Hier geht’s zur Provinz

Jenseits der Autobahn

Keiner weiß, woher sie kamen. Keiner weiß, wie viele sie sind. Aber sie sind da, und sie werden immer mehr: die mysteriösen braunen Schilder am Rande der deutschen Autobahnen, die so gut zu den Lärmschutzwänden und der dahinter verborgen liegenden Landschaft und ihren rätselhaften Bewohnern passen. »Romanisches Münster Schwarzach« steht auf ihnen zu lesen, »Götzenburg Jagsthausen«, »Kilianskirche Heilbronn«, »Hopfenland Hallertau« oder »Ruine der Hochburg Hachberg«. Klöster, Burgen, Hügel, Wälder oder Flüsse finden auf den so genannten touristischen Hinweisschildern ihre Erwähnung, aber auch die Industriezweige jener Gegend, die der Autofahrer gerade mit Höchstgeschwindigkeit durchrauscht.

Für manche Städte ist so ein Schild ein wichtiger Beweis ihrer Existenz. Etwa für das oberpfälzische Weiden mit seinen etwas über 40 000 Einwohnern. In dem Buch »Weiden – In Augenhöhe mit einer liebenswerten Stadt« kann man sich über die Geschichte des Ortes informieren. So ordnete Karl IV. Mitte des 14. Jahrhunderts an, dass die so genannte Goldene Straße von Nürnberg nach Prag über Weiden führen solle. Am 11. August 1536 wütete ein Feuersturm durch die Stadt, 1634 eroberten die Schweden Weiden. Im Jahr 1901 wurde die Porzellanfabrik Bauscher gegründet, im Jahr 1913 kam das Textilversandhaus Josef Witt dazu. Von den Jahren zwischen 1933 und 1945 ist, wie in vielen deutschen Städten, offenbar nichts bekannt. Und der Höhepunkt der städtischen Entwicklung: Seit dem Jahr 1987 ist Weiden an das Autobahnnetz angeschlossen, an die A93 zwischen Hof und München.
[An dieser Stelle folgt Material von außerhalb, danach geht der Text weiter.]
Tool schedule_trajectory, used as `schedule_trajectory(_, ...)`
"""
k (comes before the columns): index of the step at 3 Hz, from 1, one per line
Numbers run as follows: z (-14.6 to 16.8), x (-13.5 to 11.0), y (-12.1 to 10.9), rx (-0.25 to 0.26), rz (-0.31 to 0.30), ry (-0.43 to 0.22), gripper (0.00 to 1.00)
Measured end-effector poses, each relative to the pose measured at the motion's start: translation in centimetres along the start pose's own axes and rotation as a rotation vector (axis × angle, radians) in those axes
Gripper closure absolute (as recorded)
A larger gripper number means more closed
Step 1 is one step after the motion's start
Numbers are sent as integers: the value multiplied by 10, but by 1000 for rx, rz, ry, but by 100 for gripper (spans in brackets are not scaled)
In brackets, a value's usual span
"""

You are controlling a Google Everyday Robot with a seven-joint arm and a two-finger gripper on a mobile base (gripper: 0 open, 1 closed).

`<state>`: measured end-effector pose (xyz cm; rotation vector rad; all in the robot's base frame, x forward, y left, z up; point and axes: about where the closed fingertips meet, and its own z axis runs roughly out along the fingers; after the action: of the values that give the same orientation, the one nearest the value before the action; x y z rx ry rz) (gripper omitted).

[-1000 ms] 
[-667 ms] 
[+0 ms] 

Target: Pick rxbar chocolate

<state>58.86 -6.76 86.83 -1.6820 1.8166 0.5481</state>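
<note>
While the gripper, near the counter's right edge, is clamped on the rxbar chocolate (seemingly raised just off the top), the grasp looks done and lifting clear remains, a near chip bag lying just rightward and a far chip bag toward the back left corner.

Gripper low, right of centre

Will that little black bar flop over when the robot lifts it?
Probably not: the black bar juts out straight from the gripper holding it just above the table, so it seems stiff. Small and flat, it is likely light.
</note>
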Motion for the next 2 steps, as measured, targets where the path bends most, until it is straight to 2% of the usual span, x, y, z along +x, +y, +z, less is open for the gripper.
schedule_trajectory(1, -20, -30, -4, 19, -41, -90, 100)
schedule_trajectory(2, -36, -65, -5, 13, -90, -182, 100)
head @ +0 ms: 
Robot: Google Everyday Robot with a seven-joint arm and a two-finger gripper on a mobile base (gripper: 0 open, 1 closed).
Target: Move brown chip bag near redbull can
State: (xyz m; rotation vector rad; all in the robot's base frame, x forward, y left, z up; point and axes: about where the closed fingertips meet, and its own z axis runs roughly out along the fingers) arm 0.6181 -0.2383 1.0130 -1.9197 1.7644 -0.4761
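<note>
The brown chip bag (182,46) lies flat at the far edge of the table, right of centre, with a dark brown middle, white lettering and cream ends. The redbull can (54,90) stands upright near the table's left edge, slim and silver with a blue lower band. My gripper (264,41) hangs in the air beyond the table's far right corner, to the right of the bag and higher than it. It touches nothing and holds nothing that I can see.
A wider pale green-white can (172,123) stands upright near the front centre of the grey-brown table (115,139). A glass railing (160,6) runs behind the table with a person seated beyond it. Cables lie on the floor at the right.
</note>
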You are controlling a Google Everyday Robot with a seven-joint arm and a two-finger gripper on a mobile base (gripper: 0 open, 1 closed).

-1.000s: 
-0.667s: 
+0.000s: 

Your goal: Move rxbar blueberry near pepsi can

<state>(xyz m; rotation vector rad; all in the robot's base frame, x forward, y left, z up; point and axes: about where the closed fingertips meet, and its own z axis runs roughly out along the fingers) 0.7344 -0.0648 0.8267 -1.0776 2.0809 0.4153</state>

Schon wieder eine Goldene Straße.

Ärgerlich ist nur, dass fast niemand weiß, was Weiden alles zu bieten hat. Zwar hat die kleine Stadt allein vier Autobahnausfahrten, aber was nützen sie, wenn der eilige Autofahrer einfach an ihnen vorbeibraust? Dem soll nun abgeholfen werden. Die Stadt will die Aufstellung eines Autobahnschildes beantragen, auf dem stehen soll: »Max-Reger-Stadt«.

Der Komponist Max Reger (1873–1916) gilt als der »größte Sohn« Weidens, auch wenn ihn viele Weidner mit dem aus dem Fernsehen bekannten Schlagermusiker Max Greger verwechseln dürften. Reger lebte zwar vorübergehend in der Stadt, seine Wirkungsstätten aber waren Leipzig und Meiningen. Spötter kolportieren, dass er, wenn er in späteren Jahren mit dem Zug durch Weiden fuhr, den Vorhang zuzog, um nichts von der Stadt sehen zu müssen. Das Haus, in dem Reger gewohnt hatte, wurde vor einigen Jahren abgerissen, um einem unansehnlichen Neubau Platz zu machen. Mit gleichem Recht könnte sich also Wanne-Eickel Franz-Kafka-Stadt nennen.

Aber die Weidner Stadtoberen lassen keine Möglichkeit aus, den Rest der Welt auf den Ort aufmerksam zu machen. Nachdem die Stadt vor einigen Jahren den Zuschlag bekam und sich seither mit der Nachbarstadt Amberg eine Fachhochschule teilt, steht nun auf den Ortsschildern zu lesen: »Hochschulstadt Weiden«. Oxford, Cambridge, Weiden. Unbekannte überklebten des nachts eins der Schilder, sodass fortan »Hochstuhlstadt Weiden« zu lesen war.

Jetzt soll es ein braunes Autobahnschild sein, auch deshalb, weil das benachbarte Kaff Altenstadt ein solches Schild sein eigen nennt. »Bleikristallzentrum Europas« steht auf diesem zu lesen. Auch das entbehrt nicht eines gewissen Hintersinns. In einem Altenstädter Bleikristallwerk kam es in den achtziger Jahren zu einem Chemieunfall. Plötzlich schneite es mitten im Hochsommer giftige Flocken aus Arsen. Aber das ist eine völlig andere Geschichte aus der Provinz.